Des motifs cruciformes placés sur les fonds font penser
aux symboles chrétiens des coupelles du siècle
précédent. Plusieurs de ces vases portent une
sorte d’inscription accompagnée de gaufrage et
de motifs cruciformes.
Le poster recense les motifs moulés et s’attarde
sur les vases à inscription dont tous les exemplaires,
de provenance connue, ont été mis au jour en
Champagne.
MOULES
POUR BOUTEILLES CARREES, TROUVES DANS LE CAMP DES LEGIONNAIRES
ROMAINS DE BONN - Anna-Barbara FOLLMANN-SCHULZ
Un certain nombre de fours rectangulaires
et de fragments de creusets attestent le façonnage
du verre et éventuellement la production de verre brut.

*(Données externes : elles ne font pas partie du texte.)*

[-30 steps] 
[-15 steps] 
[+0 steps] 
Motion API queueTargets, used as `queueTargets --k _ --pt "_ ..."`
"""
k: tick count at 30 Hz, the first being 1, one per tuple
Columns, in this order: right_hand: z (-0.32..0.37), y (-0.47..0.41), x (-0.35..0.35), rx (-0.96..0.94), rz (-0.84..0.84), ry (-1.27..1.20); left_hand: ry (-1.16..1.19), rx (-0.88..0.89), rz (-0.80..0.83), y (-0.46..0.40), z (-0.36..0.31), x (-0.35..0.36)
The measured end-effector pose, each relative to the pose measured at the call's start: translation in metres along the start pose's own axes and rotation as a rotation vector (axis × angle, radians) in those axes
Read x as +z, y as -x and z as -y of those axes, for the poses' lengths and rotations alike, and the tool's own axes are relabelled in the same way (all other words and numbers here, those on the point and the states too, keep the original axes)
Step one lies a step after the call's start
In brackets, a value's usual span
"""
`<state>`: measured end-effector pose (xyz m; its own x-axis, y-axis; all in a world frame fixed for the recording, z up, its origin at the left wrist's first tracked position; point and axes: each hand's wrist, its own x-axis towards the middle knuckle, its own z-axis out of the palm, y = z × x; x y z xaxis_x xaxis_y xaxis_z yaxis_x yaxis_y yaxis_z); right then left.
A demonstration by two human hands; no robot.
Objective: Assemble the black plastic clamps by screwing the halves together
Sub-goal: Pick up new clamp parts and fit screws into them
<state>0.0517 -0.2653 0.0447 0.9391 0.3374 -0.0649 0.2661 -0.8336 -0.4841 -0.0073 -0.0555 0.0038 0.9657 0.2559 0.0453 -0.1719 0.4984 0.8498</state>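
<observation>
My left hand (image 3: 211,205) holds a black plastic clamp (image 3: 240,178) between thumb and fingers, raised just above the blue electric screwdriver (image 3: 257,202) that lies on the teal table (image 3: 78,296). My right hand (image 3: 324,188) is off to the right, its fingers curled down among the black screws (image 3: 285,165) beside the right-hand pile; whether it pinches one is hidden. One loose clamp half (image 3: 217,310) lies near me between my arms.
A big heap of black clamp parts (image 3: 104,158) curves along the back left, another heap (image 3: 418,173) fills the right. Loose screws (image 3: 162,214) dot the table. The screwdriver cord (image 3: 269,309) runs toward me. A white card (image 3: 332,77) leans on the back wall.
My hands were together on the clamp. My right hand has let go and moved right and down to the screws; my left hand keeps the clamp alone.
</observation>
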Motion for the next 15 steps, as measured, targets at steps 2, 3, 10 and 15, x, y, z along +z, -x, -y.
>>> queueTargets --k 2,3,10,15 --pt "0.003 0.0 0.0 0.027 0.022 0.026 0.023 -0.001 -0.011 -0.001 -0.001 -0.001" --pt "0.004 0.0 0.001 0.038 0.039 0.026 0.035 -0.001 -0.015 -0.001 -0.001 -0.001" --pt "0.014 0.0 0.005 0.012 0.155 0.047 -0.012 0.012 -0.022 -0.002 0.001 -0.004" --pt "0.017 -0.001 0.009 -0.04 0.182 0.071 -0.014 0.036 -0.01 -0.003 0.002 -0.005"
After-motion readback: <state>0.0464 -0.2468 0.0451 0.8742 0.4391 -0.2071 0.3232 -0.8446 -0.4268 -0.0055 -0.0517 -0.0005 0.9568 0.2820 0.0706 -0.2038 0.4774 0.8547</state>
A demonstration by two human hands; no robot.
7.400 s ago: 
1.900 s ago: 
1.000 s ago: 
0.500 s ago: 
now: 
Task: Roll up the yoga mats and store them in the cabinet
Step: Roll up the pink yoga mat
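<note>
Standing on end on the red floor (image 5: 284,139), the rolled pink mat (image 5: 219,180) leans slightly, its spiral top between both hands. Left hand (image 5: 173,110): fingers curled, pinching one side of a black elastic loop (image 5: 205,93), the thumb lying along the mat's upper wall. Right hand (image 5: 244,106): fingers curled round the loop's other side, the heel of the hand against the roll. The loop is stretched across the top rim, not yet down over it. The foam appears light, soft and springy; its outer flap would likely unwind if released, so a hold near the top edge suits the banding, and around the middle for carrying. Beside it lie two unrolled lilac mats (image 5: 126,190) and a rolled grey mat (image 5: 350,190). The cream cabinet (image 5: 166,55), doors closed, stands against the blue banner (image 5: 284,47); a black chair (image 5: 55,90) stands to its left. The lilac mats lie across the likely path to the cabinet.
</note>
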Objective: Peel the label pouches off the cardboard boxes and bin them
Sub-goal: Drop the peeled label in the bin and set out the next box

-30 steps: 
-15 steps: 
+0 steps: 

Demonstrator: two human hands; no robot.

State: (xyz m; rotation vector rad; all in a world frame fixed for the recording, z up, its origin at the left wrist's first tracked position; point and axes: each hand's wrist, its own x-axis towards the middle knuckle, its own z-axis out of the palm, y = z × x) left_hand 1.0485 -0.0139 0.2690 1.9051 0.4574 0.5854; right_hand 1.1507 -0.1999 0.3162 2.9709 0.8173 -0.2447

Les fours ont travaillé pendant la seconde moitié
du Ier siècle de notre ère alors que les creusets
datent du IIIe siècle (type Niederbieber 104). À
peu de distance d’un des fours rectangulaires, on a
mis au jour un grand nombre de plaques calcaires taillées
dont la plupart sont brisées. Au premier coup d’œil,
on reconnaît trois fonds de moules avec motifs géométriques
et deux plaques lisses de parois. Beaucoup de fragments sont
munis de perforations horizontales qui étaient peut-être
nécessaires pour fixer entre eux les éléments
des moules.
MOTS-CLÉS
POUR LE VERRE SOUFFLÉ-MOULÉ. REGARDS SUR LES
COLLECTIONS DE BRUXELLES, DU VAL ET D’AILLEURS - Chantal
FONTAINE et Janette LEFRANCQ
L’objectif de cette contribution est
d’expliciter le sens de quelques mots-clés qui
représentent autant de facettes ou de pistes pour appréhender
le vaste domaine du verre soufflé à l’aide
d’un moule. Le contenu des notices, toujours succinct,
relève tantôt de l’histoire, tantôt
de l’esthétique, de la technique ou encore de
la typologie. Mais au-delà des mots, c’est une
invitation à explorer cette particularité verrière
qu’est le verre soufflé-moulé, discipline
moins marginale qu’il n’y paraît à
première vue, et savoir-faire qui s’est perpétué
au fil des siècles, depuis près de 2000 ans.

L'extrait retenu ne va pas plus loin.